Search the entries below for the word "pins", then copy each line in which it is found.

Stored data
#####
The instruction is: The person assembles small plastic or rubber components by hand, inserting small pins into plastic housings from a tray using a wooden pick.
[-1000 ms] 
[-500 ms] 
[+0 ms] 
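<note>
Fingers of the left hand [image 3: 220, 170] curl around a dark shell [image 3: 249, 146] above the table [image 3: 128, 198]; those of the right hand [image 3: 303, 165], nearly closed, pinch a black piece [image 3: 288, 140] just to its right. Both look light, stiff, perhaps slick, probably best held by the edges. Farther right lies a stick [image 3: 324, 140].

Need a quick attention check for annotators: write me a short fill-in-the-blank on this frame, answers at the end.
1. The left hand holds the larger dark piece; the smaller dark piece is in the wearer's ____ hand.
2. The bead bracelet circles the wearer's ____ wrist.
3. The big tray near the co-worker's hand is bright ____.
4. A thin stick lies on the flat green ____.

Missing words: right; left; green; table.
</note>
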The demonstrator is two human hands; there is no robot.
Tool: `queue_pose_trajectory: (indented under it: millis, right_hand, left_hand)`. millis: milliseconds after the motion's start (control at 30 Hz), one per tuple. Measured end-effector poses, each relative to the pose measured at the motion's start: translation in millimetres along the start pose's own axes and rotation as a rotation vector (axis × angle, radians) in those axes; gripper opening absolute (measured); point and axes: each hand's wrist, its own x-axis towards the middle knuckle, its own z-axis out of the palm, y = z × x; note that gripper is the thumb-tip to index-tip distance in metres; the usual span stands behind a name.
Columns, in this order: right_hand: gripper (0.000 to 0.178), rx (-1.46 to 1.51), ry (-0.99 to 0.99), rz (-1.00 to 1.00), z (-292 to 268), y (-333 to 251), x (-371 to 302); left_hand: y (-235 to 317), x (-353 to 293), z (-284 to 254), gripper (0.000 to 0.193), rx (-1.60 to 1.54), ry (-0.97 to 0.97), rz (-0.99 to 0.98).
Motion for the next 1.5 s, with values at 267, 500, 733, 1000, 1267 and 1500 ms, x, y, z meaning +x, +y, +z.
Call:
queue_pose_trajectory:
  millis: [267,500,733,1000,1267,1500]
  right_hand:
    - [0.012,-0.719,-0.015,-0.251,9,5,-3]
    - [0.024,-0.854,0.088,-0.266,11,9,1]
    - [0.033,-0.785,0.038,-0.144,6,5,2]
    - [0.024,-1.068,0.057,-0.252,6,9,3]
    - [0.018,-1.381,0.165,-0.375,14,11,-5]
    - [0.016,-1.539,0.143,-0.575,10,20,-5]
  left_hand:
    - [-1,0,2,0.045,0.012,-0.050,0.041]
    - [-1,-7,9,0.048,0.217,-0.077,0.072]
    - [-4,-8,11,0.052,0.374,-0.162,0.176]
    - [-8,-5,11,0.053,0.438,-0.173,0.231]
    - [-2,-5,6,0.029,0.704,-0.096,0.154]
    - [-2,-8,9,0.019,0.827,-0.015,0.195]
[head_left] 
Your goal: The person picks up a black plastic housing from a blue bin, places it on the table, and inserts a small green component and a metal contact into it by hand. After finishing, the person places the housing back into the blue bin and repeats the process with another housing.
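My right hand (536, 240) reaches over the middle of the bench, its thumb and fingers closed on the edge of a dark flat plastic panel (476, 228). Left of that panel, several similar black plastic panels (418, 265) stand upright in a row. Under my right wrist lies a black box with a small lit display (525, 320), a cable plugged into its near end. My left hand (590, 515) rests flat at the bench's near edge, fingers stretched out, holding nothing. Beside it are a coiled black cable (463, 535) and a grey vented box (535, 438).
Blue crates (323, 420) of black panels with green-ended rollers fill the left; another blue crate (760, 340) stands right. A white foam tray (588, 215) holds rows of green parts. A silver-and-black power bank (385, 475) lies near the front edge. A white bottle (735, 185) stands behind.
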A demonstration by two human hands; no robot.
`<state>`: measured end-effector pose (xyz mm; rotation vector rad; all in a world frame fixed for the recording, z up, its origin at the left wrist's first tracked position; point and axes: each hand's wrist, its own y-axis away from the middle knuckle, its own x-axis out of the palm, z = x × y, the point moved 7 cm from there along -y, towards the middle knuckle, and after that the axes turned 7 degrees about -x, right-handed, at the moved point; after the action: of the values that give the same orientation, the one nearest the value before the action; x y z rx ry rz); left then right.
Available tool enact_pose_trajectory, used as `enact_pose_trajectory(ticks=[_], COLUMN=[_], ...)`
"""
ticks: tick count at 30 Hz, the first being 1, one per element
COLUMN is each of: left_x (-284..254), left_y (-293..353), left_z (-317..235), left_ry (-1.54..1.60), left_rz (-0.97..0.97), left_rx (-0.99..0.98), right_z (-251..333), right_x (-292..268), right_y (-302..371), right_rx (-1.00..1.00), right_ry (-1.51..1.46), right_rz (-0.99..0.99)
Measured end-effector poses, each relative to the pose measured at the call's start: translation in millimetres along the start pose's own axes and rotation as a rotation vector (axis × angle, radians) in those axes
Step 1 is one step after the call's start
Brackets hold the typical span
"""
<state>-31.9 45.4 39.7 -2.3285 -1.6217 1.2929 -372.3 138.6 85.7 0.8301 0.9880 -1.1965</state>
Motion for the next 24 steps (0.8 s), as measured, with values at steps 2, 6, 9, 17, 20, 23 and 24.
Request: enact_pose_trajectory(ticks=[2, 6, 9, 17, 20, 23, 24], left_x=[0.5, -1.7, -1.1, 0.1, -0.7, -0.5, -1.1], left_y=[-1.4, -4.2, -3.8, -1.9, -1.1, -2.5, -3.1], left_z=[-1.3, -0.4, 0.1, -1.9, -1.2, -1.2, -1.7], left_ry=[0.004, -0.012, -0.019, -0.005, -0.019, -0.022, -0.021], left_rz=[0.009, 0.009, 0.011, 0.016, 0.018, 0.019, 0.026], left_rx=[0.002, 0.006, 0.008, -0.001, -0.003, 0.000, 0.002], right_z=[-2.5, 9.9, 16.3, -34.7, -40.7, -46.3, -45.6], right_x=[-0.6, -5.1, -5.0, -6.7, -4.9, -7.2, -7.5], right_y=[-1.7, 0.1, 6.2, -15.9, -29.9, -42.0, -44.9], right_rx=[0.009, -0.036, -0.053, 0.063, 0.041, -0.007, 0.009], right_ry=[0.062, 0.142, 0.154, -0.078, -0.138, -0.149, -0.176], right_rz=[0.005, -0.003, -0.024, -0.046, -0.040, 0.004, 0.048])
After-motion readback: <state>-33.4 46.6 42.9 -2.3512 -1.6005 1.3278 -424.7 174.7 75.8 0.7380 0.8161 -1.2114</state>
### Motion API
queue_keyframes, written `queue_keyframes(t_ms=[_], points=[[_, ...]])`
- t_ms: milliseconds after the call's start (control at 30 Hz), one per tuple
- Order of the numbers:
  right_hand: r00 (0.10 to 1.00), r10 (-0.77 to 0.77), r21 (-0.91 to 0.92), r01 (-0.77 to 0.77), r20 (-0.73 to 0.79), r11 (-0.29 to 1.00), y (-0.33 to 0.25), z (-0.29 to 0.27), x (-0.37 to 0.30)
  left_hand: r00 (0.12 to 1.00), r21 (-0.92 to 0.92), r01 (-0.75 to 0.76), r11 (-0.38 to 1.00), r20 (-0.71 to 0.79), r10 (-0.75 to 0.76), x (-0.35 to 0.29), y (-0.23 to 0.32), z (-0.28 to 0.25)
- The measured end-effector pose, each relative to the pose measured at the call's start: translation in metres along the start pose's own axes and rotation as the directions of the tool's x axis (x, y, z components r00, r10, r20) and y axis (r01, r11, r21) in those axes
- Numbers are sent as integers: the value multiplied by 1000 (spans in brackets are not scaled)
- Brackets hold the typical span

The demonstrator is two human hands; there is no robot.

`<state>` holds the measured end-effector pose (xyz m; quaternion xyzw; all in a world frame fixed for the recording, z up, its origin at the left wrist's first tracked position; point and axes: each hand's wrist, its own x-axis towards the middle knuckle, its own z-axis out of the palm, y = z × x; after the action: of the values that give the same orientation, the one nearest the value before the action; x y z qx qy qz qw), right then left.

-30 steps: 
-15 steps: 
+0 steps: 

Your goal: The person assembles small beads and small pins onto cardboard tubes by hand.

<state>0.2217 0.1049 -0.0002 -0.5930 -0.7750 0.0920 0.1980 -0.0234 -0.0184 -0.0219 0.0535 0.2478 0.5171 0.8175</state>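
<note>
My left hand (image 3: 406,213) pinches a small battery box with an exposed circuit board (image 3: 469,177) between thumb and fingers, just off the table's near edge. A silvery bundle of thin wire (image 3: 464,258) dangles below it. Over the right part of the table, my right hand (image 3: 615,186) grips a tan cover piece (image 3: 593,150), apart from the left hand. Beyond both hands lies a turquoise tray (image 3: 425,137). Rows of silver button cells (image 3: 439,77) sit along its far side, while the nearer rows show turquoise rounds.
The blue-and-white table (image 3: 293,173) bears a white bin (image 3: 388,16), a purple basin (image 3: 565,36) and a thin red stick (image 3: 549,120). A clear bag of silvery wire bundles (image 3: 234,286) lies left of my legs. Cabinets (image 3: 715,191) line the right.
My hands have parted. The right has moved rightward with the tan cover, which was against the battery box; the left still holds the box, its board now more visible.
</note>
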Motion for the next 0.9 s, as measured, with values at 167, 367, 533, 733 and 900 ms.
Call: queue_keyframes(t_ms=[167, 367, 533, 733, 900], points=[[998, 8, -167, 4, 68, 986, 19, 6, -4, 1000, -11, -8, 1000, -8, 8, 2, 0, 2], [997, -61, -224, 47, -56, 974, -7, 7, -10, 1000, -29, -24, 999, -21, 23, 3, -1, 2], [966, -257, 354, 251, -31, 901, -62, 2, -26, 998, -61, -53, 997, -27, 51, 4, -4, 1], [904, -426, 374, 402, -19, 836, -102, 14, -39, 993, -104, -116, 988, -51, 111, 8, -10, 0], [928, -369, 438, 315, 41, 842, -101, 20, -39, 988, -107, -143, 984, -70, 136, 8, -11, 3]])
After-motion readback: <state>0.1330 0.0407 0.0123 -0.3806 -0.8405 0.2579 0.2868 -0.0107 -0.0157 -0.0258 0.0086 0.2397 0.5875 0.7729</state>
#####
**Solution to the exercise**
The instruction is: The person assembles small plastic or rubber components by hand, inserting small pins into plastic housings from a tray using a wooden pick.
Your goal: The person assembles small beads and small pins onto cardboard tubes by hand.

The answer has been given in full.